In fact, she called us to clarify, simplify and set aside much of the instruction we’d been given by another bureacrat earlier.

All we had to do, she said, was call our contact at Job Corps and have that person call her. She would personally fax the records directly to them on our behalf. End of story.

In short order, she rendered everything we’d done over the past two hours for the OTHER bureacrat completely unnecessary.

Which is fine, because at least we learned some things from having to deal with the earlier bureacrat, never mind the stress levels and the otherwise wasted two hours of our lives.

Like we learned how to use the combination copier/scanner/printer (I haven’t done that for years); and how to fill out an Official Request Form online and then print it for signature and then scan it into a .jpg file —

So we could email them to him.

Me: Wait, what? Back up. We can EMAIL this stuff to you?

Bureacrat: Yes, of course.

Me: Hmm. So then the signature isn’t really necessary, since you’re going to be looking at a picture of the document. I mean, how can you be sure who signed it?
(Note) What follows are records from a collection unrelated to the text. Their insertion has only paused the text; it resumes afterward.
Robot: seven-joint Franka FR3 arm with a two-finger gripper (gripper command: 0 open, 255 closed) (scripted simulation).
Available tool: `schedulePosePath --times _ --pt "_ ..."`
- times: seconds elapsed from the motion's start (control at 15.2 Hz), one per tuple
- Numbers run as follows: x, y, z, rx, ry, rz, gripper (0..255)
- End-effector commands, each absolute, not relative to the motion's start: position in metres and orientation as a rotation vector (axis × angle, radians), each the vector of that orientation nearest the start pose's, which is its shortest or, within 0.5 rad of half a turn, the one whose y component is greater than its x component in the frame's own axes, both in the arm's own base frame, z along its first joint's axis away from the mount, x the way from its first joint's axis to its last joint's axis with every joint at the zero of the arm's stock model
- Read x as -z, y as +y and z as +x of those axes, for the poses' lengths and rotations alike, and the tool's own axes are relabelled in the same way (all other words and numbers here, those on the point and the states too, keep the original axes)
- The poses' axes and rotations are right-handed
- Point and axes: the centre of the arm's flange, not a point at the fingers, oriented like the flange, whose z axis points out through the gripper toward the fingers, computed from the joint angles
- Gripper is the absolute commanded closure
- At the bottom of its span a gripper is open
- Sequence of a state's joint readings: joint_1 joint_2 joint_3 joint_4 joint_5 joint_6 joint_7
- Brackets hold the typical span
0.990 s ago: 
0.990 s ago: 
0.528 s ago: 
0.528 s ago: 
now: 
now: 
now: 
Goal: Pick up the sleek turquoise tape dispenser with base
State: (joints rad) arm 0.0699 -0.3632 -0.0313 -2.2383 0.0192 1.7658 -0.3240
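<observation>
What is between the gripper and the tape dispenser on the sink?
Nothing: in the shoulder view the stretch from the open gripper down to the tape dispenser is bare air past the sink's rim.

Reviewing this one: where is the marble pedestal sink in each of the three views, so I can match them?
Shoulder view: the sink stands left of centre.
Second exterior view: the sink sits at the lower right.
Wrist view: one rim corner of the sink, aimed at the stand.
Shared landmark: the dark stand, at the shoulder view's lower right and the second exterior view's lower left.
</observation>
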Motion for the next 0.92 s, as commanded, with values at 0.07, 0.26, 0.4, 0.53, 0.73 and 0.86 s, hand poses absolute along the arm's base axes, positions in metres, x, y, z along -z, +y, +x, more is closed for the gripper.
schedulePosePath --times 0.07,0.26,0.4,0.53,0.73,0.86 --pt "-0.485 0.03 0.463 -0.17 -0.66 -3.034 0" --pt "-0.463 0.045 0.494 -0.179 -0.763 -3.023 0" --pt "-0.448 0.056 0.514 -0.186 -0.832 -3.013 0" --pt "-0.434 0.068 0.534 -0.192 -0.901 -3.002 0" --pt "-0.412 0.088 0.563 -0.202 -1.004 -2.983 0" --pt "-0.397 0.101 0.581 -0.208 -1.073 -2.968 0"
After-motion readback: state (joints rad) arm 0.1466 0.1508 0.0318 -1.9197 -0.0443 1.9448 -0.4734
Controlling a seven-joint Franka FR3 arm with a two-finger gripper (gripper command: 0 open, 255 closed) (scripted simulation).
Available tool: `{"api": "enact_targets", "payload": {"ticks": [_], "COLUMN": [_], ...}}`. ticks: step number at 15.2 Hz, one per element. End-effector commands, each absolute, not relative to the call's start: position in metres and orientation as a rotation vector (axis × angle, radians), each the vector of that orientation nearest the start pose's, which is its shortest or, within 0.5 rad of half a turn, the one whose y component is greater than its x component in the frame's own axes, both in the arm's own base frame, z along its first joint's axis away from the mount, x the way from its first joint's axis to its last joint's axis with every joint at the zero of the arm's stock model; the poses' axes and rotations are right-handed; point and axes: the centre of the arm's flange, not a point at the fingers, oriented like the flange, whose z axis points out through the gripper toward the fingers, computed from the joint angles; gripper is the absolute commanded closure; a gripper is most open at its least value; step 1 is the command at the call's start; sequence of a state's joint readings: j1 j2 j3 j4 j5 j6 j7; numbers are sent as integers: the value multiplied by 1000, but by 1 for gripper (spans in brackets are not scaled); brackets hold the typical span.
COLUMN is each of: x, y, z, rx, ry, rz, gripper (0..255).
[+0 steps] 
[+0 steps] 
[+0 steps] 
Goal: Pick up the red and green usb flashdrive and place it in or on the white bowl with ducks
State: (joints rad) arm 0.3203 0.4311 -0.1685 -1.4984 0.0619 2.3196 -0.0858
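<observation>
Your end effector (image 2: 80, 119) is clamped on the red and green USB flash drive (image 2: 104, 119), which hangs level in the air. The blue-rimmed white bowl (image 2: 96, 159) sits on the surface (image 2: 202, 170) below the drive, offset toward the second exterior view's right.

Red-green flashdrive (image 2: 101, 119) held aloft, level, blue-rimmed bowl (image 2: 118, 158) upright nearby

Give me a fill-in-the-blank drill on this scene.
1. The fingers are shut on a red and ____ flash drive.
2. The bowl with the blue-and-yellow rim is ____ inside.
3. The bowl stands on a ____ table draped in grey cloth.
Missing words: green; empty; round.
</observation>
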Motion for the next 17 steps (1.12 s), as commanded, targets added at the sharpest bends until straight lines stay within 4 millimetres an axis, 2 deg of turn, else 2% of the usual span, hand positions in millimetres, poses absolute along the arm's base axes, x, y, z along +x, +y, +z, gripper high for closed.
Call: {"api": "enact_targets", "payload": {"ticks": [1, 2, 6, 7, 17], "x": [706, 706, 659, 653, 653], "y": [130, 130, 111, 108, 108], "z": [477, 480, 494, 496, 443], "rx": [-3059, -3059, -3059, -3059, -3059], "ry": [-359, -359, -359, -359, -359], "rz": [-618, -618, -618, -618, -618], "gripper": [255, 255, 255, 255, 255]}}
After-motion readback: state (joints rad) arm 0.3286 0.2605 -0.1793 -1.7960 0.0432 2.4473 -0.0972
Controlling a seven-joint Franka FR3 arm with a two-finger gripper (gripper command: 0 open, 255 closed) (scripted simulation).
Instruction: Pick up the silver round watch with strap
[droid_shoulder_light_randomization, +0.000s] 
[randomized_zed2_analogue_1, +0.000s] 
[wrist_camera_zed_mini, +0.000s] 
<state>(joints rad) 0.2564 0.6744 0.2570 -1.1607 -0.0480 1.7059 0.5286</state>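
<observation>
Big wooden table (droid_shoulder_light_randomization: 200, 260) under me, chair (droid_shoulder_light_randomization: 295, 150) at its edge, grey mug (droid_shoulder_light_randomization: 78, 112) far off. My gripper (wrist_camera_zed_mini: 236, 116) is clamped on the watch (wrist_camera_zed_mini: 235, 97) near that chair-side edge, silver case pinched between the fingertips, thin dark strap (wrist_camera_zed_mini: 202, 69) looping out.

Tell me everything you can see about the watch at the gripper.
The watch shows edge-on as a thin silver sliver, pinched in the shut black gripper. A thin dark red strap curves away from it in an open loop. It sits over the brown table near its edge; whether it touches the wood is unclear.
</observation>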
Bureacrat, after a pregnant pause: Ha! Y’know, I guess you’re right. (Insert laugh track here.) Hey, how about that? Now ain’t that just the funniest thing?

What I Wanted to Say: (Insert series of expletives, many never before uttered in that particular order in this solar system.)

What I actually said: No. No, it isn’t.

And that’s what I hate about cell phones. It doesn’t have the same satisfying SLAM we used to get when we’d slam a telephone receiver into a cradle.

Oh, the issue? We wanted to get Bryan’s HS transcripts for Job Corps. Which we were initially told Job Corps had gotten for themselves a couple of weeks ago.

So it was one’a dem days. Life rolls, eh?

Anyway, here’s the topic I wrote earlier.

Topic: On Practice

One of the invaluable lessons I’ve picked up from DWS over the past few years is that a writer must practice.

His way (and the way that works best for me) is to pick one or two techniques that interest him, and then practice that (or those) in the next work.

That’s why I’ve been writing pulp detective fiction.

For one thing, the shorter novel (by definition, 25,000 to 44,999 words) is very interesting to me, and pulp readers expect shorter novels.

But the other, more important reason, is that I wanted to simultaneously study and practice writing high-tension, bang-bang-bang, action-adventure, thriller-type scenes.

And the cliffhangers and hooks that go with them.

Why? Because you only have to know four techniques to sell your stories:

1. Ground the reader in the scene. (In brief, experience the setting through the physical and emotional senses of the POV character.)

2. Write suspenseful, high-tension scenes.

3. Close (or “end,” but I prefer “close”) each scenes with a cliffhanger.

4. Open the next scene with a strong hook.

If you do those four things, the reader won’t be able to put your book down.

In case of a house fire, right after the children and the dog, your book will be the first thing that makes it out alive.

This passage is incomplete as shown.